Here on Savage Minds we are gearing up for Levi-Strauss’s birthday. Strong has been posting LS quotes for the past few days, and we are hoping to get some high-octane people to talk about the event. All of this preparation, however, has really gotten me thinking about what it would mean to celebrate the Levi-Strauss centenary.
Who is Levi-Strauss to anthropologists today? In my experience students regard him with a mixture of awe and horror, amazed at his ability to channel massive amounts of intellectual energy into brain-twistingly complex analyses that seem, to them, radically removed from anything that matters. Even those of us who think of him as an important figure also think of him as a historic one. Can anthropologists who received their Ph.D.s after, say, 1980, boil with anger when Levi-Strauss sees women as tokens to be exchanged by men, or thrill at the way that his analyses of myth open new horizons for analysis? Could it be that hommage is just another way of saying that this work does not particularly matter to us any more?

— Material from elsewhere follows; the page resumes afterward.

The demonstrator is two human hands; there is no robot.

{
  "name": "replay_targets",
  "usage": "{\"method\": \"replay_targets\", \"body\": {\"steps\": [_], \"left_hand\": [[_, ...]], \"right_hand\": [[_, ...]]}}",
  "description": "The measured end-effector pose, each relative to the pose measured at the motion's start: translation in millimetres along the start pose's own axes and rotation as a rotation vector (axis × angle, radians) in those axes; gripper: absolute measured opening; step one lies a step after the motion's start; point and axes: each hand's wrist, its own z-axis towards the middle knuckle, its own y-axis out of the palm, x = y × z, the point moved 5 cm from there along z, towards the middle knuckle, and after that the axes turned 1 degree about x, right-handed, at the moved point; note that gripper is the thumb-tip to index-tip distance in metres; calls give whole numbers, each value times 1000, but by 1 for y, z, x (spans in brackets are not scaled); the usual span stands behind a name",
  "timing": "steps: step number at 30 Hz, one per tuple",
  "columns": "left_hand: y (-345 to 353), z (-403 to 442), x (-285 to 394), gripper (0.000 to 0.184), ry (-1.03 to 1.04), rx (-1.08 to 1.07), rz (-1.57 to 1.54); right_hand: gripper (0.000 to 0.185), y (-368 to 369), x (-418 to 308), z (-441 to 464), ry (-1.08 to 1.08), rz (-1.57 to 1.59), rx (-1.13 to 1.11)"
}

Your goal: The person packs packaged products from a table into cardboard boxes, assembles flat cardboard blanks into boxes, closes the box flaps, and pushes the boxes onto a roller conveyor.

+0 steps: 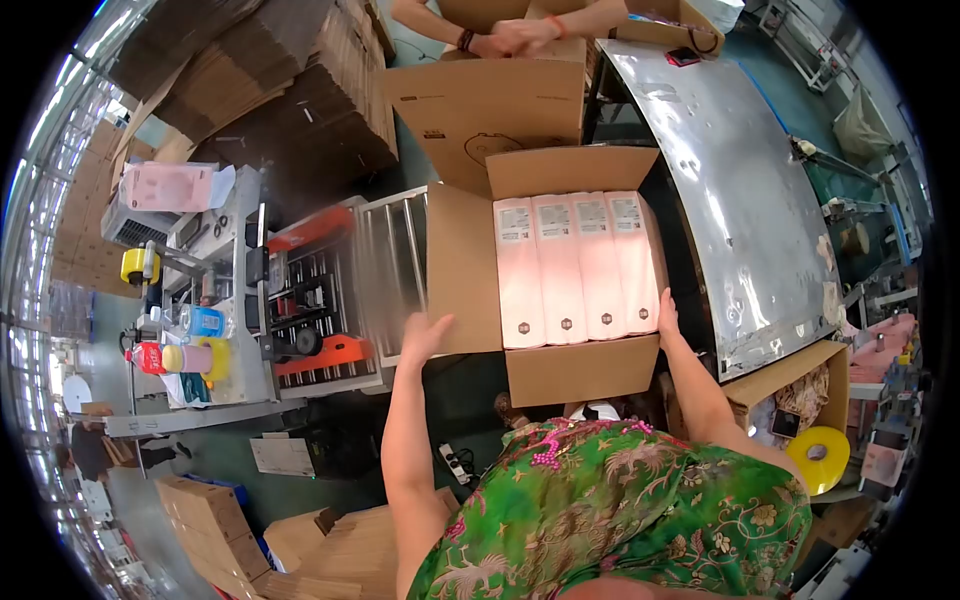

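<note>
An open cardboard carton [582, 372] stands in front of me with its flaps folded outward. Inside, several pink packs [563, 285] with white labels stand side by side. My left hand [424, 336] is at the lower outer corner of the carton's left flap [462, 270], its thumb spread from the fingers; whether it touches the flap is unclear. My right hand [668, 314] lies along the right side of the carton with fingers stretched out, and the right flap is mostly hidden.
Left of the carton are a roller conveyor [395, 240] and a taping machine [310, 300]. A metal table [740, 190] stands to the right, with a yellow tape roll [817, 460] nearer me. Across from me, another person's hands [520, 38] are above a second carton [490, 110].
</note>
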Motion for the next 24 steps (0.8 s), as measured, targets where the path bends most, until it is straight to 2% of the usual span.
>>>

I’m particularly worried by the American tendency to fetishize French thinkers — do we find Levi-Strauss fascinating just because he is old and kooky and French? Of course the French have been busy fetishizing him themselves — in Paris this summer LS’s upcoming birthday was covered in magazines and newspapers, and a new edition of his biography appeared in paper.
I don’t doubt that Levi-Strauss should be remember and celebtrated, even if celebration brings debate (I like debate, you may have noticed!). But I’m not quite sure, yet, what it would mean to celebrate the Levi-Strauss centenary. Are you?